In mining and metallurgy, multi-purpose self-propelled vehicles are widely used as in-house and workshop vehicles. This paper presents the results of a study devoted to the substantiation of the structural and technological parameters of the steel frame structure of a multi-purpose self-propelled vehicle (in-house vehicle) with a lifting capacity of up to 2 tons. The main causes of the frame defect, as well as design errors in its design, are analyzed. The importance of obtaining rational characteristics of frame strength and rigidity with minimal weight, as well as adaptability in manufacturing and repair is emphasized. The design features of the spar steel frame structures, the requirements for the materials of the bearing systems, as well as the characteristics of the steels used in their manufacture are considered.
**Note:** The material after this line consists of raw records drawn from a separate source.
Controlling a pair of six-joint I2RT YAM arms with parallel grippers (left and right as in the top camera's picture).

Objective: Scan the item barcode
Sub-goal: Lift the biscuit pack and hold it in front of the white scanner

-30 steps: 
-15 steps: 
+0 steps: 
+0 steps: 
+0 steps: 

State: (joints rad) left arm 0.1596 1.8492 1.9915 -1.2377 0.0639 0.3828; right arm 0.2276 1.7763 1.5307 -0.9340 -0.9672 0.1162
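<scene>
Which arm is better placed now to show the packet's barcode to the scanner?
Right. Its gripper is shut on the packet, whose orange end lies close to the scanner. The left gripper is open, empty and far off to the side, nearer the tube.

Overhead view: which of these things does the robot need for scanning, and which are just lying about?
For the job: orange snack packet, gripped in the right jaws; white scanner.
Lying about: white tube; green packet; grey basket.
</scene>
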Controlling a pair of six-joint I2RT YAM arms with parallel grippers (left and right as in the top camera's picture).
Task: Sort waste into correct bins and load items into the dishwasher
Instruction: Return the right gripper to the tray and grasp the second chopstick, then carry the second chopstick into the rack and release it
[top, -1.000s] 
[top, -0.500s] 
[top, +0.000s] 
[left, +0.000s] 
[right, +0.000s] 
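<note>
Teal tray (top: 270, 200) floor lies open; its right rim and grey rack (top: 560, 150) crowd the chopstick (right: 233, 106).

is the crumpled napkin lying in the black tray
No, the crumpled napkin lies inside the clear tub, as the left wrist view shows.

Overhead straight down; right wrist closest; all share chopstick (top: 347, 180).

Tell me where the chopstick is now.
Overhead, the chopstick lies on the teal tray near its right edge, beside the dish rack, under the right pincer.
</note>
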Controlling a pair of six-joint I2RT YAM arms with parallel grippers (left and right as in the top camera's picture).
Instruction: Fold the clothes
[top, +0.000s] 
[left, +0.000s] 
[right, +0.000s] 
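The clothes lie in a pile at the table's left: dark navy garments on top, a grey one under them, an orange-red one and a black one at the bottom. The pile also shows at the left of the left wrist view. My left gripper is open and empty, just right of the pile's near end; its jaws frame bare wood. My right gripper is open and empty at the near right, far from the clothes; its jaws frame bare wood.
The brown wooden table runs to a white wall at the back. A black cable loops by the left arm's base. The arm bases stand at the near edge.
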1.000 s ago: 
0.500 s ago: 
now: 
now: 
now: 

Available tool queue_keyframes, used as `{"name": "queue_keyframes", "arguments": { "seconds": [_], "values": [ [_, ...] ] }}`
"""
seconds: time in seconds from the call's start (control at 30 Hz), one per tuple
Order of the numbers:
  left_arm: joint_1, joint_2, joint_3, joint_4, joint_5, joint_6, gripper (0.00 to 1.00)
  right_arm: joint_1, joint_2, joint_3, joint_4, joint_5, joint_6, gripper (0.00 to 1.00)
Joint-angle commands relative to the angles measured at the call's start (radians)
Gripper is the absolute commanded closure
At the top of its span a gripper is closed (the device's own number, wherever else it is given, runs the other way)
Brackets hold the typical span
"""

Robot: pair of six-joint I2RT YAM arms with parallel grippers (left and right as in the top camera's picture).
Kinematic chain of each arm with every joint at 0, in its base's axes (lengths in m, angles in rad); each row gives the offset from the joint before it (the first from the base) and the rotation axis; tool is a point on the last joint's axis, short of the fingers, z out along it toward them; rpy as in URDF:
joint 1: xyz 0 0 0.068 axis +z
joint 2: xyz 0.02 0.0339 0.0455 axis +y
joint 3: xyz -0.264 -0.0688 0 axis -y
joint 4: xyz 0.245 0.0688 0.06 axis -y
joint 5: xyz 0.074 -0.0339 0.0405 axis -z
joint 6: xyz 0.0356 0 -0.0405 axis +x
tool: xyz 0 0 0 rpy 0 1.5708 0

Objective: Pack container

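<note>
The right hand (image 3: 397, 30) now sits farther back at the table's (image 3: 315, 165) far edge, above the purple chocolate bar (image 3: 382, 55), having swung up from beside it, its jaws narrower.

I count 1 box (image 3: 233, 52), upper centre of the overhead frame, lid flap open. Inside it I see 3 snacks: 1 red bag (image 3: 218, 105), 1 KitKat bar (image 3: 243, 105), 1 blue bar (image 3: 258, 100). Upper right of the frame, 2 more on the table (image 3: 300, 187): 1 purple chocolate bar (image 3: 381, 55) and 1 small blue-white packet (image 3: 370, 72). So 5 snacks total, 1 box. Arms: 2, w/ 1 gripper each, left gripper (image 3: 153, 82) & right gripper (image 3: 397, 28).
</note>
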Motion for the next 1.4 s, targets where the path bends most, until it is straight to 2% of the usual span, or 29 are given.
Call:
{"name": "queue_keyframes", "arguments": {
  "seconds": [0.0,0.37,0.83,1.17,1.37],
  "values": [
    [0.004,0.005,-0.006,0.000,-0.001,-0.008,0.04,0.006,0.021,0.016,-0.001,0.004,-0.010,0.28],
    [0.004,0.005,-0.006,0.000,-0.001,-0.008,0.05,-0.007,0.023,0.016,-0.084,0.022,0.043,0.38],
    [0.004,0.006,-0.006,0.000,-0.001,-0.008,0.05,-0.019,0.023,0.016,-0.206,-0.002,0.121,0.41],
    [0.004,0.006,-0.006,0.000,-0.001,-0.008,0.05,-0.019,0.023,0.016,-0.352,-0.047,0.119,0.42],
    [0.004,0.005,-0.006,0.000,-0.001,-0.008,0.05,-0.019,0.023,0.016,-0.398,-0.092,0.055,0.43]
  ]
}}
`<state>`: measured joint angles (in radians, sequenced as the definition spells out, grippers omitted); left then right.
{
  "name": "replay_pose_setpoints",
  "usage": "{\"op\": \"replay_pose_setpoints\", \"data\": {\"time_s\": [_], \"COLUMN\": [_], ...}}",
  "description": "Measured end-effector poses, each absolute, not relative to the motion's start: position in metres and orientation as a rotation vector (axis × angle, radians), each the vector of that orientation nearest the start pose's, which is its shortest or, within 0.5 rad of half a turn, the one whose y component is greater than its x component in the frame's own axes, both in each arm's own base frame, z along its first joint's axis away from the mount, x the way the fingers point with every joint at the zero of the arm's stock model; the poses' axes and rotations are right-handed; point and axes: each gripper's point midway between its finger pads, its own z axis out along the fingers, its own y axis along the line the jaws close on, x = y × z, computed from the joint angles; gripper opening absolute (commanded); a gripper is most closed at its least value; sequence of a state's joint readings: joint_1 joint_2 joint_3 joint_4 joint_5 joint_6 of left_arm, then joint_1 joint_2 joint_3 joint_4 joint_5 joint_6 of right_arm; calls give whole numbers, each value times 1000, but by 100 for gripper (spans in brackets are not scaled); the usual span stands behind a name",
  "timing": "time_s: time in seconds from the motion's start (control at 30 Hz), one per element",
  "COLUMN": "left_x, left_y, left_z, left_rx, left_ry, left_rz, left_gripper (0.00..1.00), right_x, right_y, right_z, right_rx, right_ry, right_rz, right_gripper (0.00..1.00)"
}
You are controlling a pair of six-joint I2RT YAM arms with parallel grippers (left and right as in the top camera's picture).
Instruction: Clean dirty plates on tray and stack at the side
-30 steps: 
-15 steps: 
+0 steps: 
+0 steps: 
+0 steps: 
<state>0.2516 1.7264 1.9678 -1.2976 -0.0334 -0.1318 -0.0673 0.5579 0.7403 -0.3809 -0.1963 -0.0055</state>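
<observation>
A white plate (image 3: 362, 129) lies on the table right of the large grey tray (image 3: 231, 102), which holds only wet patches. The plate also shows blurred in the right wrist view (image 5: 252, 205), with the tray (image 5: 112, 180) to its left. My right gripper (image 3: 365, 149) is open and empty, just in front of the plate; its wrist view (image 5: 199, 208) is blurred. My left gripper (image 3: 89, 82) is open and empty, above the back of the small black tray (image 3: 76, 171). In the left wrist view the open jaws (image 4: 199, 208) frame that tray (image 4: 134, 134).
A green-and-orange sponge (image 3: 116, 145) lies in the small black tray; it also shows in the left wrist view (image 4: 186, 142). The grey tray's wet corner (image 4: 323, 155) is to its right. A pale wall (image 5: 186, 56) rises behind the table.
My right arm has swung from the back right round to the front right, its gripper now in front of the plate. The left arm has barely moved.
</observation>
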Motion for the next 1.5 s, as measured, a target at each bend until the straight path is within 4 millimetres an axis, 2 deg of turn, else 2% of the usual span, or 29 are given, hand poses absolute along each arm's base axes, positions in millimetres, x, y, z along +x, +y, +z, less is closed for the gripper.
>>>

As a result of the studies of the bearing system of the in-house vehicle, maximum load zones, potential destruction sites and areas requiring additional reinforcement were identified. Based on these data, computational experiments have been conducted on various reinforcement options for critical frame elements and studies of the possibilities of using other types of steels. For the existing frame structure of an in-house vehicle, two variants of the structural and technological parameters of a steel spar frame structure were substantiated by computational experiment. The first option is recommended for use in the manufacture of the frame, and the second for its modernization in the already manufactured design of a self-propelled vehicle in order to eliminate the shortcomings identified during the operation of the vehicle (in case of a complaint). The effectiveness of the proposed design and technological solutions was confirmed by their introduction into production and subsequent operational experience of the considered vehicles.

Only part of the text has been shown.